Institute for Quantitative Health Science and Engineering, Michigan State University, East Lansing, MI, USA.
Sci Rep. 2023 May 12;13(1):7742. doi: 10.1038/s41598-023-34115-w.
The Brain and Muscle ARNTL-Like 1 protein (BMAL1) forms a heterodimer with either Circadian Locomotor Output Cycles Kaput (CLOCK) or Neuronal PAS domain protein 2 (NPAS2) to act as a master regulator of the mammalian circadian clock gene network. The dimer binds to E-box gene regulatory elements on DNA, activating downstream transcription of clock genes. Identification of transcription factor binding sites and genomic features that correlate to DNA binding by BMAL1 is a challenging problem, given that CLOCK-BMAL1 or NPAS2-BMAL1 bind to several distinct binding motifs (CANNTG) on DNA. Using three different types of tissue-specific machine learning models with features based on (1) DNA sequence, (2) DNA sequence plus DNA shape, and (3) DNA sequence and shape plus histone modifications, we developed an interpretable predictive model of genome-wide BMAL1 binding to E-box motifs and dissected the mechanisms underlying BMAL1-DNA binding. Our results indicated that histone modifications, the local shape of the DNA, and the flanking sequence of the E-box motif are sufficient predictive features for BMAL1-DNA binding. Our models also provide mechanistic insights into tissue specificity of DNA binding by BMAL1.
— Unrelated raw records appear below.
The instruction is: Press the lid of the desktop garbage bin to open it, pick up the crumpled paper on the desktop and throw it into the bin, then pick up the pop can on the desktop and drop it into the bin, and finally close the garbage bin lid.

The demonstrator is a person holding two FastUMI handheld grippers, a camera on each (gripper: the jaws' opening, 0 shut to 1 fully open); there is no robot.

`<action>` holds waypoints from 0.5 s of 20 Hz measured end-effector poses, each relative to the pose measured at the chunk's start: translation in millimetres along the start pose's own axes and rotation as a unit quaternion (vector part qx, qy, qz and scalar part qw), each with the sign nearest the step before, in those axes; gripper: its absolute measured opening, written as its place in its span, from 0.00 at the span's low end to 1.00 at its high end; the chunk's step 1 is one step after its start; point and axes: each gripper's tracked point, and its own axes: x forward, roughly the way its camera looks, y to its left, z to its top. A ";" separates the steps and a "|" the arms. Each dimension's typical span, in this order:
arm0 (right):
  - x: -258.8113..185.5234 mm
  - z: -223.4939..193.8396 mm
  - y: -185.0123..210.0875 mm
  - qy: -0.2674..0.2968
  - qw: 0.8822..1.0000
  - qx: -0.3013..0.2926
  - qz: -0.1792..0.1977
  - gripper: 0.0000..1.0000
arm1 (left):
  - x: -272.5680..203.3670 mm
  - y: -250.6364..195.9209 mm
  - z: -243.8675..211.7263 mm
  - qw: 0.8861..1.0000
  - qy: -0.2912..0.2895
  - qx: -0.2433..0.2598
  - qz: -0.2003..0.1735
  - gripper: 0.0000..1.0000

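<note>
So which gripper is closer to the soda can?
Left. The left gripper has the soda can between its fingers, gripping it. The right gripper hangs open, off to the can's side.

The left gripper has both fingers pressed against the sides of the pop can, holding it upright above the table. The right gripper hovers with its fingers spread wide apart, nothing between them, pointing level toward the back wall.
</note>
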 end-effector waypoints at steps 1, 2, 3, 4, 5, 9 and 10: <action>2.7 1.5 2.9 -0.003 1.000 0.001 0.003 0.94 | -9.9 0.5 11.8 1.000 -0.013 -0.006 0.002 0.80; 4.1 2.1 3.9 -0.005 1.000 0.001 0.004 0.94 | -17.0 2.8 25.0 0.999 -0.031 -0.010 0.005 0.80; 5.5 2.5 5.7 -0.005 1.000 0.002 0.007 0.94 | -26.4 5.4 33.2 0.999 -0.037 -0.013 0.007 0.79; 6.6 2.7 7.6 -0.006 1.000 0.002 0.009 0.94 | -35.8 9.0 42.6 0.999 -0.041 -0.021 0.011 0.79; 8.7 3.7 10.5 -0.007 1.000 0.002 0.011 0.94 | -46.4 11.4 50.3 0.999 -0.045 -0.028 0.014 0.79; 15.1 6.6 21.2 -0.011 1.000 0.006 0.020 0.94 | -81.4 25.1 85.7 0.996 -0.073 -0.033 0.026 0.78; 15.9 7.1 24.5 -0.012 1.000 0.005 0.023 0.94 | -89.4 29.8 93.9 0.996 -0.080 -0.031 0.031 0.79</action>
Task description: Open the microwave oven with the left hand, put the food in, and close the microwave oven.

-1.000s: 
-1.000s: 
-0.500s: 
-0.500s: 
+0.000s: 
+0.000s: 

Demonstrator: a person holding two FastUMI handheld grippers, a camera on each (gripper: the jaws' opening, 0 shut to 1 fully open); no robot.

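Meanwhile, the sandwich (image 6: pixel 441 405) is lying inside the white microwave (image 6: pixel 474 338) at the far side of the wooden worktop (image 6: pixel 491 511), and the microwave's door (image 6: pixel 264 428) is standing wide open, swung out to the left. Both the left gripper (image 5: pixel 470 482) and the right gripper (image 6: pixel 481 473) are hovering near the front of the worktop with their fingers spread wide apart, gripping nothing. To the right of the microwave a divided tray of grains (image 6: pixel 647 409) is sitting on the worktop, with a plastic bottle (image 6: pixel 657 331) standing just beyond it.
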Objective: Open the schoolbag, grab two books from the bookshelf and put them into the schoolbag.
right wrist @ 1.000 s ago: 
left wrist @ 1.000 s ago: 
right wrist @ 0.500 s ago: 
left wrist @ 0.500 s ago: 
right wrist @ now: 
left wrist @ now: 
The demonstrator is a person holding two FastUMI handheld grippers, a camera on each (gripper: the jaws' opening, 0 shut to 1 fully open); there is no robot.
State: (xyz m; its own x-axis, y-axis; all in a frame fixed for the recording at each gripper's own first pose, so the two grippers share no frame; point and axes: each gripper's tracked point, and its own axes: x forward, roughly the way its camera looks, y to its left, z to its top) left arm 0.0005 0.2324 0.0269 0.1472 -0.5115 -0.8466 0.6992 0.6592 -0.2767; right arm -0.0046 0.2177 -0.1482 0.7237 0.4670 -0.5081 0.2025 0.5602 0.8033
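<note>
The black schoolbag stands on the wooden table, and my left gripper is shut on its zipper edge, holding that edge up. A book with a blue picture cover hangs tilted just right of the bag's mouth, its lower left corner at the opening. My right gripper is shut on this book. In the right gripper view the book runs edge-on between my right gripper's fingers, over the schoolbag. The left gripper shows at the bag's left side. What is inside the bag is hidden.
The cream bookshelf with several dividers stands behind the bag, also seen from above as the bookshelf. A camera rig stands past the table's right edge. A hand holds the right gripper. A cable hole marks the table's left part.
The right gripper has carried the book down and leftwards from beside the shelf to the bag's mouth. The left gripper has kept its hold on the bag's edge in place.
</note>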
大脑和肌肉 ARNTL 样蛋白 1(BMAL1)与昼夜节律运动输出周期 kaput(CLOCK)或神经元 PAS 域蛋白 2(NPAS2)形成异二聚体,作为哺乳动物生物钟基因网络的主要调节剂。二聚体结合 DNA 上的 E 盒基因调控元件,激活下游时钟基因的转录。鉴于 CLOCK-BMAL1 或 NPAS2-BMAL1 可与 DNA 上的几种不同的结合基序(CANNTG)结合,因此鉴定与 BMAL1 的 DNA 结合相关的转录因子结合位点和基因组特征是一个具有挑战性的问题。使用基于(1)DNA 序列、(2)DNA 序列加 DNA 形状和(3)DNA 序列和形状加组蛋白修饰的三种不同类型的组织特异性机器学习模型,我们开发了一种可解释的全基因组 BMAL1 与 E 盒基序结合的预测模型,并剖析了 BMAL1-DNA 结合的机制。我们的结果表明,组蛋白修饰、DNA 的局部形状和 E 盒基序的侧翼序列是 BMAL1-DNA 结合的充分预测特征。我们的模型还为 BMAL1 的 DNA 结合的组织特异性提供了机制上的见解。